Every line from the one containing "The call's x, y" to the one containing "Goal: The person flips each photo" in the records below, both included, must be set down exactly, and no other line.

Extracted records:
○ ○ ○ ○ ○

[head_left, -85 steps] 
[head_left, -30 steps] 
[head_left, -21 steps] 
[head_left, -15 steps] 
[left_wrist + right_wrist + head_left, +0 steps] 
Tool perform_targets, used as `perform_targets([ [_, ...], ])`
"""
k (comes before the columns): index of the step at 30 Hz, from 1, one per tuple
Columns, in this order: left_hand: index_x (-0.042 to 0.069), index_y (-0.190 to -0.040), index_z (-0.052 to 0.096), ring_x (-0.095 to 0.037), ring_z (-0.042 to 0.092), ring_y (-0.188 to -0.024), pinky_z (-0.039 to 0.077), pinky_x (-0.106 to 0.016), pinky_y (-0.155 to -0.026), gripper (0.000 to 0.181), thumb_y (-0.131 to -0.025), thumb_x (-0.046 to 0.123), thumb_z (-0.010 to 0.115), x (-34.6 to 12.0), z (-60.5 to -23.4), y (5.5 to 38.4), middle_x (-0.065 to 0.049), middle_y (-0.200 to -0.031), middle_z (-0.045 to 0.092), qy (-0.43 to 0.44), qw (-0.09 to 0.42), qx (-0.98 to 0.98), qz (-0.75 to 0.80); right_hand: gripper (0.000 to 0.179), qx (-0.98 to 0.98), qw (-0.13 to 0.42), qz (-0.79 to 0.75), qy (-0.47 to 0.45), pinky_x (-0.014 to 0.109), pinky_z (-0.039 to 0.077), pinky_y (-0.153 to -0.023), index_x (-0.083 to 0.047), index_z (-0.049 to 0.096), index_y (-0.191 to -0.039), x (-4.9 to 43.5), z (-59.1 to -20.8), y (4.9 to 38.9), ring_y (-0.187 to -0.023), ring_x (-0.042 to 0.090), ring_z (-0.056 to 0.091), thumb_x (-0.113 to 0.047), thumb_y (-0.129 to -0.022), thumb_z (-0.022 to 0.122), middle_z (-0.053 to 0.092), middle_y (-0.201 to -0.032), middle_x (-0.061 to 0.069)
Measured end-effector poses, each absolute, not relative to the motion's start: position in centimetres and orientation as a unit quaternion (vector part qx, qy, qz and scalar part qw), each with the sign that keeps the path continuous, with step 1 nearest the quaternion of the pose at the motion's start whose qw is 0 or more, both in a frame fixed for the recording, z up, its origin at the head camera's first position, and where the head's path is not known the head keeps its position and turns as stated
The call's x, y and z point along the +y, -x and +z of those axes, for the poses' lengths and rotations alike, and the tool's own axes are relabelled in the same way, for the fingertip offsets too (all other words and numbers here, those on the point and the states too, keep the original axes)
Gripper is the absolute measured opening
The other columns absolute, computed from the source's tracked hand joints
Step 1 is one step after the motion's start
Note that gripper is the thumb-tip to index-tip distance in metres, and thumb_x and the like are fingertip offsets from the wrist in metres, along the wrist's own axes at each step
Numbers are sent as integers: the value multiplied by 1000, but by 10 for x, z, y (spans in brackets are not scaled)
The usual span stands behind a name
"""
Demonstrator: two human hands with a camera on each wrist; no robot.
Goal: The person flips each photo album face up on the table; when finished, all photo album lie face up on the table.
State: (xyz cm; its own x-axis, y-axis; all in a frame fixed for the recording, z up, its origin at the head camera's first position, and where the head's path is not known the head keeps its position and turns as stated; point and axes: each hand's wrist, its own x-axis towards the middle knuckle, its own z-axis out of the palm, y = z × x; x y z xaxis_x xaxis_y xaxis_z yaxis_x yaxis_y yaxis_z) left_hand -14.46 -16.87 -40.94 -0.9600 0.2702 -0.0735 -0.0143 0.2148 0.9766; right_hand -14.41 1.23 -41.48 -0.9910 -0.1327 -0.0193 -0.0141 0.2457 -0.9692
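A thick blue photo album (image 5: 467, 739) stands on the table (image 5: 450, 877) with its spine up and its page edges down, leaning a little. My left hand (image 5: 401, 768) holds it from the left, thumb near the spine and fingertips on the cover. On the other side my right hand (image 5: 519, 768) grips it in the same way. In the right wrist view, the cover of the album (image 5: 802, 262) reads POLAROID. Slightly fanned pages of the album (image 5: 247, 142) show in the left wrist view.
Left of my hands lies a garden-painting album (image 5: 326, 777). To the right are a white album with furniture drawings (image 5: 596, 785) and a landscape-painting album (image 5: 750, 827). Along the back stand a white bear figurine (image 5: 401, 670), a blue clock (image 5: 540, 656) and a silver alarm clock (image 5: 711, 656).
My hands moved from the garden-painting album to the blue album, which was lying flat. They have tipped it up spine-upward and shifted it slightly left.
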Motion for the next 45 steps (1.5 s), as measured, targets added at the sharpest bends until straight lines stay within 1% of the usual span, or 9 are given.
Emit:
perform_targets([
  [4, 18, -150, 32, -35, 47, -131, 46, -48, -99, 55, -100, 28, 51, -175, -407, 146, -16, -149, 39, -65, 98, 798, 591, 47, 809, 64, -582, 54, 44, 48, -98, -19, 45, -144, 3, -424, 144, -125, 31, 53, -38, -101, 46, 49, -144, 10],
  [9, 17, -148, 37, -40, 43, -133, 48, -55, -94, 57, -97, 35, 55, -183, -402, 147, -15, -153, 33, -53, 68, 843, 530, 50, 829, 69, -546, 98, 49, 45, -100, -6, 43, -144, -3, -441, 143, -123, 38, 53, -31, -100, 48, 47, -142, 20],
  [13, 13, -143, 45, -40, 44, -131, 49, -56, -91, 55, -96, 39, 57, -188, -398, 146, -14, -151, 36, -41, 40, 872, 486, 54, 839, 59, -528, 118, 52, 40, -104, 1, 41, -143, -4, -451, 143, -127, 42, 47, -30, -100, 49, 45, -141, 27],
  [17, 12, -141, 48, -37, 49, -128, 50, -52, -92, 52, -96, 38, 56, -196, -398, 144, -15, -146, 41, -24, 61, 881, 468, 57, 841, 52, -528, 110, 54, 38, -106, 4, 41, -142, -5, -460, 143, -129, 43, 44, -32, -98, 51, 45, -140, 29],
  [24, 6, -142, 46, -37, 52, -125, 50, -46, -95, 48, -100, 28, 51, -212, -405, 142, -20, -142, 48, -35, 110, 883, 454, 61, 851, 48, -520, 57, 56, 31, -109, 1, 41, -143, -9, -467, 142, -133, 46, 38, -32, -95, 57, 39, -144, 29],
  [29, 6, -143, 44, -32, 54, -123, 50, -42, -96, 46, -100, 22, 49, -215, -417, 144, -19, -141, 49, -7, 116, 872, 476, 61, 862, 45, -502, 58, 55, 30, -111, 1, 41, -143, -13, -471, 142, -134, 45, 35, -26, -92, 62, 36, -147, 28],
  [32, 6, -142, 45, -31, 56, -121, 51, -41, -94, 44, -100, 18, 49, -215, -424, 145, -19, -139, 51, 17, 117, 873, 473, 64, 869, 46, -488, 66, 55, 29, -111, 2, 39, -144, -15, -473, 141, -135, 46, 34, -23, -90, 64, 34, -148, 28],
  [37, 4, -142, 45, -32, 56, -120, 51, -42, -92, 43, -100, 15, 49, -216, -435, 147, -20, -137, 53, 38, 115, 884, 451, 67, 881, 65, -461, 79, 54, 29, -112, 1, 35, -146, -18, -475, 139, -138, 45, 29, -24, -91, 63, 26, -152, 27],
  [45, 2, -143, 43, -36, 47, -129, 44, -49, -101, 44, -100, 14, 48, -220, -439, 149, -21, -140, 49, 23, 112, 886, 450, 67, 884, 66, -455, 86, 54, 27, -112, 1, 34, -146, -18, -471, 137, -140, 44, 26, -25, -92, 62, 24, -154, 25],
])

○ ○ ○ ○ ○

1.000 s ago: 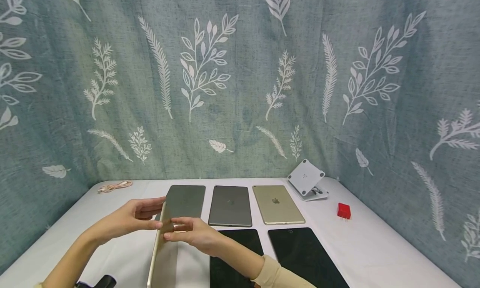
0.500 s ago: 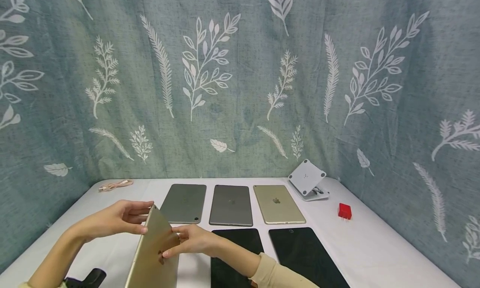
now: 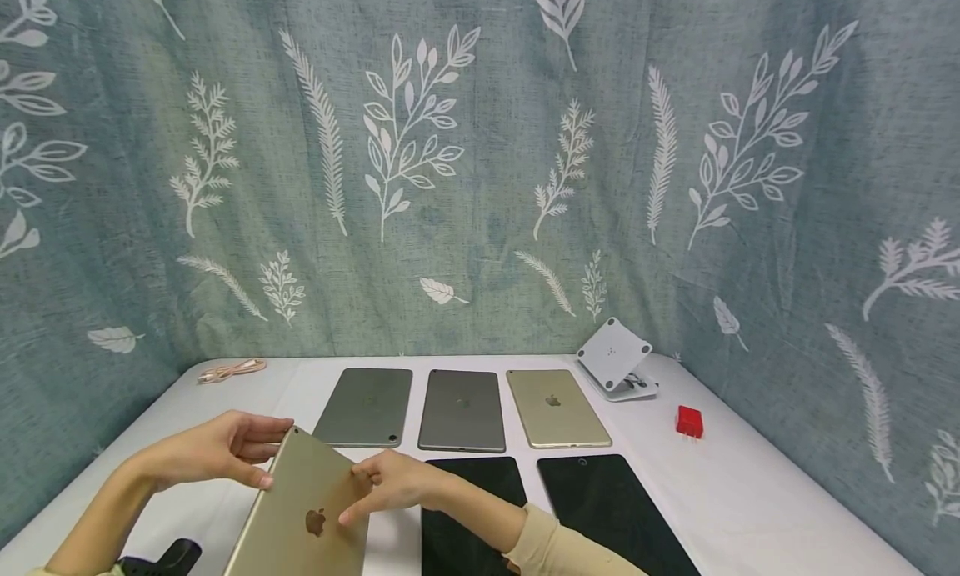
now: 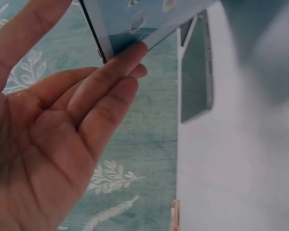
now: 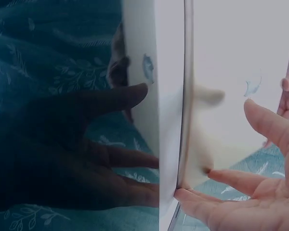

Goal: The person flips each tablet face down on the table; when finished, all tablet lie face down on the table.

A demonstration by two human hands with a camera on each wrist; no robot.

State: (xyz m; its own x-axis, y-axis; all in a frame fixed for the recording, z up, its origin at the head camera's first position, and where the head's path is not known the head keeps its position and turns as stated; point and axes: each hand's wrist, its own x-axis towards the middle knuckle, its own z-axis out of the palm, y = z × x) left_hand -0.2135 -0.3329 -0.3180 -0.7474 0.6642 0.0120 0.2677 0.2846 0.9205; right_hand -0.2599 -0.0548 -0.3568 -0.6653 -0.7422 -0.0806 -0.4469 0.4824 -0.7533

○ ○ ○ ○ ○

*Your response*.
The call's x, y and z point along the +y, -x and +z of those axes, for the poses' lengths and rotations alike, and the tool's own axes are relabelled in the same way, for the fingertip offsets too (all other words and numbers here, those on the point and the states too, keep the original axes)
Gripper is the absolute measured opening
The other columns absolute, computed from the source's tracked hand joints
Step 1 is one step after the motion's start
Note that gripper is the thumb-tip to index-tip distance in metres, and thumb_x and the like are fingertip offsets from the wrist in metres, along the wrist's own axes at each step
Numbers are sent as integers: the value multiplied by 1000, but by 10 for x, z, y (spans in brackets are not scaled)
The usual span stands behind a name
"""
Demonstrator: two human hands with a camera on each wrist; no robot.
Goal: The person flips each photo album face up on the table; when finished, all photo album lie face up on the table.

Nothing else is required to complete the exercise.